● WHAT TO PRODUCE
From the data underneath, reproduce exactly the stretch that begins at the line with "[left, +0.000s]" and ends after the line with "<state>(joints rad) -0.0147".

● INFORMATION PROVIDED
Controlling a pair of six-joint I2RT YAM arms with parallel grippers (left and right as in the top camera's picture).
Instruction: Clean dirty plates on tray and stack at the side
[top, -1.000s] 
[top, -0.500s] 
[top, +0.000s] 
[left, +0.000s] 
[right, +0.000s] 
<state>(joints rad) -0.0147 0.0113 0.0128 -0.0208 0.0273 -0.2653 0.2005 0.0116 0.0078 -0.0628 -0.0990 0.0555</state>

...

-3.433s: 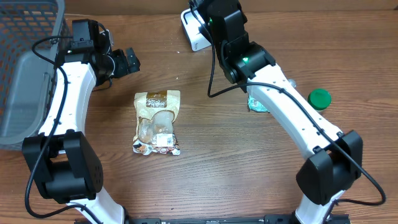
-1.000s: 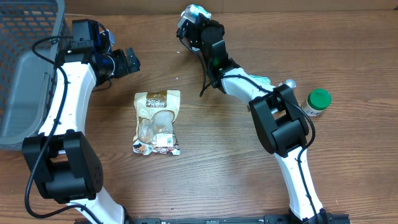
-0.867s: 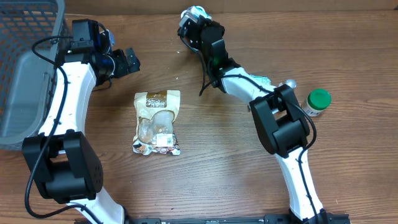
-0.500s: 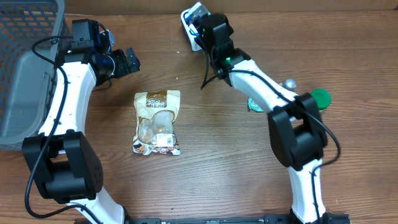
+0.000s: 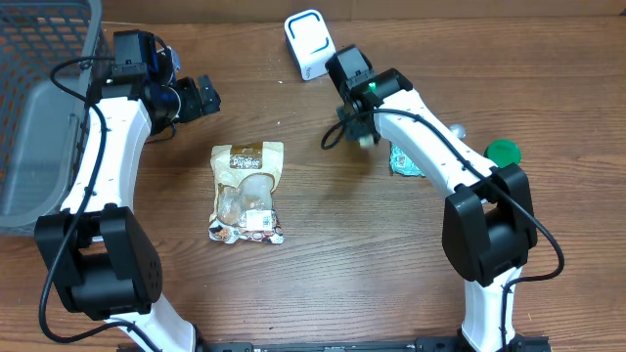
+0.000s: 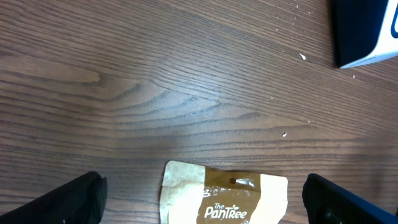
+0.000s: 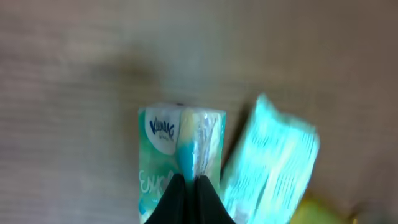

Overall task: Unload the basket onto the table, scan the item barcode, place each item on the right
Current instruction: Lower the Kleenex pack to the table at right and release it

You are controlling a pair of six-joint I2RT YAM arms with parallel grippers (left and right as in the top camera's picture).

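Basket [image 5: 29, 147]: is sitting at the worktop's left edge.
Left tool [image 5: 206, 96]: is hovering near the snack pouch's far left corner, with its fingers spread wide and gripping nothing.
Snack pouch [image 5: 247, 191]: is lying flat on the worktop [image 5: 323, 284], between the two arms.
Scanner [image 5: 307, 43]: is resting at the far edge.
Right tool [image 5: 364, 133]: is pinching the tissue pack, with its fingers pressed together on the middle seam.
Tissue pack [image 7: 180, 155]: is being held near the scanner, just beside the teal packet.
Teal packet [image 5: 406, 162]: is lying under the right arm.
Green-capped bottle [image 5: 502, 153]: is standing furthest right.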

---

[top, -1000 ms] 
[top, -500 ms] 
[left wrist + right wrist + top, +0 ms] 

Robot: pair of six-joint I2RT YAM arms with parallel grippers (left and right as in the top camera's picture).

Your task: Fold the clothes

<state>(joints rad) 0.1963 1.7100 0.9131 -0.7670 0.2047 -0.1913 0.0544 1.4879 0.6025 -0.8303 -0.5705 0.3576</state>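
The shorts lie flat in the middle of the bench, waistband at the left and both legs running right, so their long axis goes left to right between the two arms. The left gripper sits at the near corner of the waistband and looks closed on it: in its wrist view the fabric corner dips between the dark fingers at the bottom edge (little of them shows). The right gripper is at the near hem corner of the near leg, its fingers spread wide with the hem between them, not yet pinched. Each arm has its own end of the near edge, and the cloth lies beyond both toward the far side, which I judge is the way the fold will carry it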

● ANSWER TO THIS TASK
[left, +0.000s] 
[right, +0.000s] 
<state>(joints rad) -0.0147 0.0113 0.0128 -0.0208 0.0273 -0.2653 0.2005 0.0116 0.0078 -0.0628 -0.0990 0.0555</state>

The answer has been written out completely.